*** Opening of Data provided ***

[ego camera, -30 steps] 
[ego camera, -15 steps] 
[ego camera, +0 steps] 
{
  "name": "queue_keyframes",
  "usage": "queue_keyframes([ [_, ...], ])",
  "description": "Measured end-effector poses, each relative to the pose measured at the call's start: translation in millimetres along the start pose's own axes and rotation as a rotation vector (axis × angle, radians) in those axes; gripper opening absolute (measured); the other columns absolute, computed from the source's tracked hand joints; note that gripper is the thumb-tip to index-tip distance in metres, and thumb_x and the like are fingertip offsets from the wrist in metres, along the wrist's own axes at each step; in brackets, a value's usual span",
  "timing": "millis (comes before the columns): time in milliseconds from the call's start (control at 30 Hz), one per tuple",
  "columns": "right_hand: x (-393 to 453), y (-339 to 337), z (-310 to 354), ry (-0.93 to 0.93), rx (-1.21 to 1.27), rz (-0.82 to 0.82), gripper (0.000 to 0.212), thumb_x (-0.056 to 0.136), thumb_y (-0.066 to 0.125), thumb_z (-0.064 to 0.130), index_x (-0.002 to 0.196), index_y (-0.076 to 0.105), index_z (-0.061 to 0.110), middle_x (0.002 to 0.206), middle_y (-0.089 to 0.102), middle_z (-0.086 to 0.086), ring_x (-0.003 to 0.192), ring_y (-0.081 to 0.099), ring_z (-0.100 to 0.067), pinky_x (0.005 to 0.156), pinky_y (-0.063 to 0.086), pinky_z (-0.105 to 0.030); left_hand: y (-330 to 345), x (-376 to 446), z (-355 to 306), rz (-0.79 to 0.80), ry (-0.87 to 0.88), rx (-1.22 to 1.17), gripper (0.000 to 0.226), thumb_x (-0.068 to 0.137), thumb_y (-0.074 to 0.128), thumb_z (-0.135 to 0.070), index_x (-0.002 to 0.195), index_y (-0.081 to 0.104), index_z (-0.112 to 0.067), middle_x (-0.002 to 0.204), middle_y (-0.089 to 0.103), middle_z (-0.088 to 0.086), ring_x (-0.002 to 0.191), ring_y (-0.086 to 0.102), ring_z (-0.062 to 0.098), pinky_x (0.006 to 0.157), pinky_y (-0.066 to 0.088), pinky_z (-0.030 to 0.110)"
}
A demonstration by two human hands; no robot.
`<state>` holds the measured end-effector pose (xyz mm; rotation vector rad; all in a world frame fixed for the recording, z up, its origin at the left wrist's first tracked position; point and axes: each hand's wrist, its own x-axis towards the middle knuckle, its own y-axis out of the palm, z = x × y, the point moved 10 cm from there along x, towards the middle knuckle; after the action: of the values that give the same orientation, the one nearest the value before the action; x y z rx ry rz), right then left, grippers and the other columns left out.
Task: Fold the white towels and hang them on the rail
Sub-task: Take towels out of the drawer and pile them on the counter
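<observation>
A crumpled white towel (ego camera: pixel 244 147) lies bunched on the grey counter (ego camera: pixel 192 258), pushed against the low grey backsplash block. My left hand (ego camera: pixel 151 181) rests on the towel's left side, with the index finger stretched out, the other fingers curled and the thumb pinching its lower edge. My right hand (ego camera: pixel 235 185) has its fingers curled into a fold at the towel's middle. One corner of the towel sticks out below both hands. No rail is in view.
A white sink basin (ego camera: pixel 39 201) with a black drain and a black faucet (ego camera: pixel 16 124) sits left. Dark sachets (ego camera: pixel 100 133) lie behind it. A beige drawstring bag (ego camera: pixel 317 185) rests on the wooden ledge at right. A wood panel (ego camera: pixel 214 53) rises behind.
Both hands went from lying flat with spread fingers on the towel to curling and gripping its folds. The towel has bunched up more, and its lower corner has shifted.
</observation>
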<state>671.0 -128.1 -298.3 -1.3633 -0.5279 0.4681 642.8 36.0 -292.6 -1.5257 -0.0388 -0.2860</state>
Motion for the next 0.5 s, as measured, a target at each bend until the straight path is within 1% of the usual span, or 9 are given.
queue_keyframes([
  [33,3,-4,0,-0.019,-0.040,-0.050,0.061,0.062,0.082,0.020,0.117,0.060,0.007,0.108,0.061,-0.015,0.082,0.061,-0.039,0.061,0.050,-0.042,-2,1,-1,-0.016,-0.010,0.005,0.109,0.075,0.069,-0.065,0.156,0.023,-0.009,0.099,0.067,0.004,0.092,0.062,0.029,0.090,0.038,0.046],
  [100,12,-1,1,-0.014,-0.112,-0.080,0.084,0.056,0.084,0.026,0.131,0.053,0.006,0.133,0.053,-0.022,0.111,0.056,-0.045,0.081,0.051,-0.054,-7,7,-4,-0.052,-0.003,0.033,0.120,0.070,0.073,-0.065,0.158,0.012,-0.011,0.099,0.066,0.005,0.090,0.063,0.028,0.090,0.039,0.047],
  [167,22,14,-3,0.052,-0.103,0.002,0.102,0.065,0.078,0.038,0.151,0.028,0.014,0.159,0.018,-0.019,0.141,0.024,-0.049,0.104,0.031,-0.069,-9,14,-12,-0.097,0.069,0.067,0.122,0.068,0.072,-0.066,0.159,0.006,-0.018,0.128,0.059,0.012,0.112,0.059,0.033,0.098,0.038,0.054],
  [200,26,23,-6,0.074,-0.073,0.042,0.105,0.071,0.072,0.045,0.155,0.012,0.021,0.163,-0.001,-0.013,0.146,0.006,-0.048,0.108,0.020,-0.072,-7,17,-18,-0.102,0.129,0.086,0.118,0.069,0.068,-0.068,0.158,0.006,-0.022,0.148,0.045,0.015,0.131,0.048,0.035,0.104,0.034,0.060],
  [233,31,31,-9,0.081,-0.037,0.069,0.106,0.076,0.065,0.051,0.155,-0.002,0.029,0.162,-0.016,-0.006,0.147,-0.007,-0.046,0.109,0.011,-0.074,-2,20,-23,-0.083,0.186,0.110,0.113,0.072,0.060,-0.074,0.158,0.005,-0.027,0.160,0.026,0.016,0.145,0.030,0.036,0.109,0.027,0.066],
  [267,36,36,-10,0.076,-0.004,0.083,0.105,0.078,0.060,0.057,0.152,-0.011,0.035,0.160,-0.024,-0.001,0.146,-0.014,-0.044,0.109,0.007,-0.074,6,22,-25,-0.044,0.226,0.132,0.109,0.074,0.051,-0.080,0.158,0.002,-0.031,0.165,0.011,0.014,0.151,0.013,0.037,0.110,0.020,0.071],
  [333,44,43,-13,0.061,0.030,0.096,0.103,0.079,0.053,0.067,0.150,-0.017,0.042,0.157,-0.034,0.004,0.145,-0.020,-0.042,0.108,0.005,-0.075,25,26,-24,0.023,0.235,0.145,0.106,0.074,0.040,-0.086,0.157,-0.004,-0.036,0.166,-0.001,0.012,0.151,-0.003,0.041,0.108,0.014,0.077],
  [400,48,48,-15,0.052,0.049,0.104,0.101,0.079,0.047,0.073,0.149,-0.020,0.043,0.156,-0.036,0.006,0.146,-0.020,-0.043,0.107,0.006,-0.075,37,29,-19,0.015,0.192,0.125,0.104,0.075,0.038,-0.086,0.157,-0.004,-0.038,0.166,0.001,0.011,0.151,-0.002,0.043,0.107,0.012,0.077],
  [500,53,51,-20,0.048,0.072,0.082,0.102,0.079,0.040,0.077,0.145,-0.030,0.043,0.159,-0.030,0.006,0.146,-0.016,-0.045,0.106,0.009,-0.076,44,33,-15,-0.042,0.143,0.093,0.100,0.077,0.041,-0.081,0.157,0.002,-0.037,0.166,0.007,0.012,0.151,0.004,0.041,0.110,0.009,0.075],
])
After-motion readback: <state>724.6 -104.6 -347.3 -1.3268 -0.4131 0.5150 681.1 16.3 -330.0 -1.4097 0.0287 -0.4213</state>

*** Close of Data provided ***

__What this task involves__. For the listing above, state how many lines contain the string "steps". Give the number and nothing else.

__Exercise solution__. 3